IE11 Release Preview for Windows 7: 30% Faster than Other Browsers - cleverjake
http://blogs.msdn.com/b/ie/archive/2013/09/18/ie11-release-preview-for-windows-7-30-faster-than-other-browsers-and-even-more-support-for-web-standards.aspx
======
lucb1e
I'm sure this will gather lots of downvotes, but it really does sound a lot
like this to me:

    
    
        IE is faster than the rest.
        -- Microsoft
    

If you're about to publish such numbers, at least have an external party
publish it, paid or otherwise. 30% faster loading would be astounding,
especially on connections with high ping times and more than 1 percent of
packet loss (3 percent is really noticeable and yet common in lots of places,
especially public ones). But of course they didn't mean _30 overall
improvement_ , just the Javascript got 30 percent faster if you use certain
things, right? Let's click that link.

...

> IE11 Release Preview is 9% faster than IE10

Alright so there goes the "30% faster than other browsers". Unless you don't
count IE10 as a browser.
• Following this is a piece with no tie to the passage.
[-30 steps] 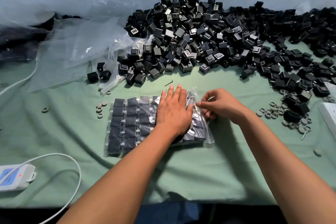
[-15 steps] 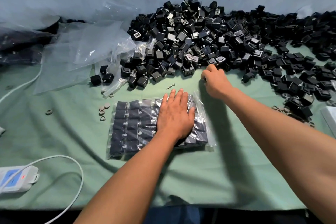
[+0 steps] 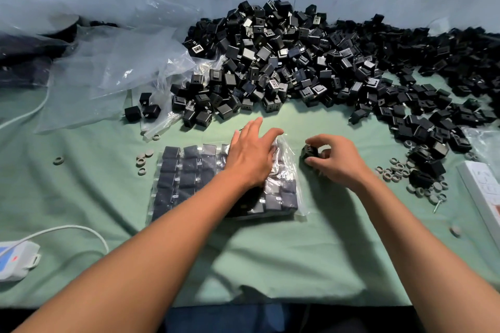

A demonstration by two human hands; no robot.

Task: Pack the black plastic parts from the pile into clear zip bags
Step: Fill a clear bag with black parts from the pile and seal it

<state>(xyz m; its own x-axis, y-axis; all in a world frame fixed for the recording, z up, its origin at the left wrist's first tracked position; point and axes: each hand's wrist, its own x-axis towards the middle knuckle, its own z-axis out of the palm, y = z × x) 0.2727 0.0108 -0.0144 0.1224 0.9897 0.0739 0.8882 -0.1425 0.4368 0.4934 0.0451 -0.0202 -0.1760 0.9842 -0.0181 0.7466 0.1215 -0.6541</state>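
Right hand (image 3: 341,162) grips one black part (image 3: 310,152) in curled fingers, just right of the zip bag's mouth.
Left hand (image 3: 250,155) lies flat with fingers straight on the filled zip bag (image 3: 189,173); the pile (image 3: 284,62) sits behind on the green surface (image 3: 270,257).

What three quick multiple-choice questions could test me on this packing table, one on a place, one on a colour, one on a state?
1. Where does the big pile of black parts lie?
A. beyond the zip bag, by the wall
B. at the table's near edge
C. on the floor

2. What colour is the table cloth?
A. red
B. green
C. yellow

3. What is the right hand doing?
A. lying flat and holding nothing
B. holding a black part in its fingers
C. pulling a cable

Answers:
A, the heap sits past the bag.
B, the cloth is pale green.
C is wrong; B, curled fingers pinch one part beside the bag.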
Also IE10 is way slower in all sorts of benchmarks
compared to other browsers.

To take just one recent benchmark:
[http://www.tomshardware.com/reviews/chrome-27-firefox-21-ope...](http://www.tomshardware.com/reviews/chrome-27-firefox-21-opera-
next,3534-12.html)

Here IE10 is 257% slower than the fastest browser 379pts vs 974pts). If IE11
is 9% faster, then how is it "30% faster than other browsers"? A 9%
improvement is still 248% slower than Firefox, at least in Tom's Hardware's
benchmark. Or is "other browsers" not "all other browsers?" Perhaps that is
their reasoning: "we meant only Opera, Maxthon and $other_unknown_browser as
'other browsers'."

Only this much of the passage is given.